WHAT THE TASK ASKS
Would you give the number of lines below in which the string "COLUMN" appears? Nothing else is needed.

GIVEN DATA
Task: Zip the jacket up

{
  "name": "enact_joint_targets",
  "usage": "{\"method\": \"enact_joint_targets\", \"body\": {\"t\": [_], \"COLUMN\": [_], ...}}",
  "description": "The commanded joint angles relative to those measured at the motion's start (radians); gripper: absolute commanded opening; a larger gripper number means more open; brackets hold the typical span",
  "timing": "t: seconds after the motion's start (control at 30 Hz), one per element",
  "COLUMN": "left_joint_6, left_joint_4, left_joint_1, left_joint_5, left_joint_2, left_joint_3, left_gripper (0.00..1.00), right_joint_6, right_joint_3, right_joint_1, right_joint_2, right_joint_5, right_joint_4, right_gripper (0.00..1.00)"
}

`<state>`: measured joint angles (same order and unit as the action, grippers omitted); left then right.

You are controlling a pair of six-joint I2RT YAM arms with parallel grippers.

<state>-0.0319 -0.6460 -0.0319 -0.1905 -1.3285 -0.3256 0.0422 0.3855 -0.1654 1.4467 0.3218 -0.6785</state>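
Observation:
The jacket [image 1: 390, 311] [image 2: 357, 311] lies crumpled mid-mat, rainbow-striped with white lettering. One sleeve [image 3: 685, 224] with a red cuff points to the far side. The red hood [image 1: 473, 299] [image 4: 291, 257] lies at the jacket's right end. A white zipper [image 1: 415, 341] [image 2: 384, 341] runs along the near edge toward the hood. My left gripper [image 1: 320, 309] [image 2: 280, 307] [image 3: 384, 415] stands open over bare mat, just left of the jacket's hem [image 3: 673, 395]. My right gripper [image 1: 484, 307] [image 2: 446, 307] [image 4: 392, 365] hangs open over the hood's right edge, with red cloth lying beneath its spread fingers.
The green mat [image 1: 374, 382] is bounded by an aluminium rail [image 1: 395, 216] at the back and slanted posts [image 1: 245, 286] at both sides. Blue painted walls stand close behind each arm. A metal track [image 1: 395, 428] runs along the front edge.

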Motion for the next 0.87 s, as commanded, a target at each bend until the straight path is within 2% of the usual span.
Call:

THE COMPLETED TASK
2